● **WHAT THE TASK ASKS**
Your task is to copy every line of the records below that contains "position".

● **DATA PROVIDED**

= Beginning of Section =

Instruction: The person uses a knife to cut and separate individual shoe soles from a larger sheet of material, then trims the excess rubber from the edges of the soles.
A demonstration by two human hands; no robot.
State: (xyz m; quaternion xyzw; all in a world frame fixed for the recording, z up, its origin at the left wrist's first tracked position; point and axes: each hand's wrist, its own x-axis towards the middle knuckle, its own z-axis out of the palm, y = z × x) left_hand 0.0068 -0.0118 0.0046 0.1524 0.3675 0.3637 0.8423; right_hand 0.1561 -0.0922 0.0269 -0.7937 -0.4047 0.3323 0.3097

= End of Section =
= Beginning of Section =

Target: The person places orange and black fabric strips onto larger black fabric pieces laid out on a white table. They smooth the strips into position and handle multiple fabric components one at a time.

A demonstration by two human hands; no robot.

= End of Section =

● **RESULT FOR THIS EXERCISE**
State: (xyz m; quaternion xyzw; all in a world frame fixed for the recording, z up, its origin at the left wrist's first tracked position; point and axes: each hand's wrist, its own x-axis towards the middle knuckle, its own z-axis out of the palm, y = z × x) left_hand 0.0068 -0.0118 0.0046 0.1524 0.3675 0.3637 0.8423; right_hand 0.1561 -0.0922 0.0269 -0.7937 -0.4047 0.3323 0.3097
Target: The person places orange and black fabric strips onto larger black fabric pieces laid out on a white table. They smooth the strips into position and handle multiple fabric components one at a time.

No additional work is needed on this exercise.